Amy is a 25-year-old woman. She is 5 feet, 8 inches tall, she has pearly white teeth and thick blonde hair one can only dream of. Seeing her, no one can avoid staring at her. She is beautiful and in a wholesome way. A young beautiful woman.

I met Amy on the psychiatry floor. She is admitted there as she has lost all hopes and wants to kill herself. She has committed herself voluntarily as she is afraid of doing something erratic. I was asked to see her as she was complaining of headache and dizziness. Physical exam was completely normal, her vitals are stable. She is talking in full sentences, but not eye contact and is teary eyed.

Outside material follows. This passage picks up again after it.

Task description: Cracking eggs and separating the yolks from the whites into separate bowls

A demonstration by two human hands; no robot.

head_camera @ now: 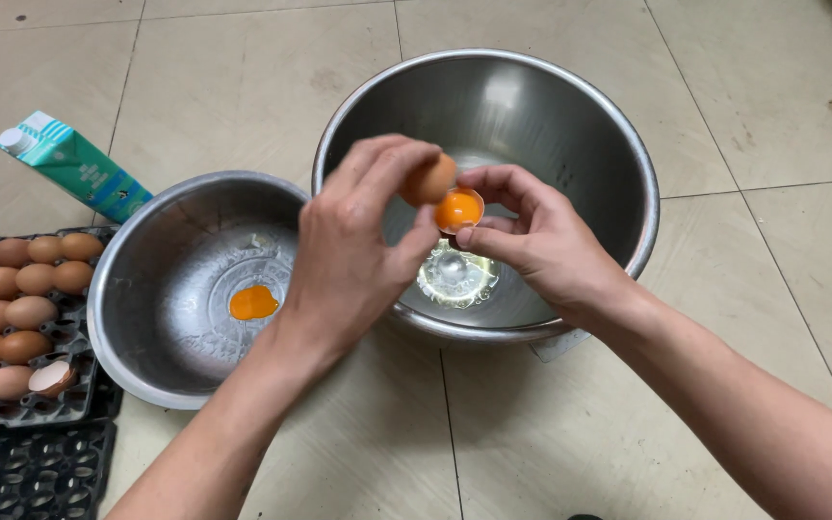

Amy has devoted parents, siblings who visit her regularly. Her room is full of get well soon cards. She has fresh flowers in her room, she is wearing fresh clean clothes carefully picked from home instead of hospital-provided medical scrubs.

Amy still feels lonely. She has something deeper missing in her life. She finished her Bachelor’s in Journalism and has a meaningful job.

Why does Amy feel lonely? As she says, she needs a purpose, a definition, a role more meaningful than her current life. She has everything anyone can ask for,  but is that all there is to her life. We are born, we study, we work, we have kids, we get old and we die. To what end eventually? She doesn’t see any purpose behind doing what generations have been doing for ages. She says, this is a lonely planet, where there is not much more to achieve than live the same old mundane life.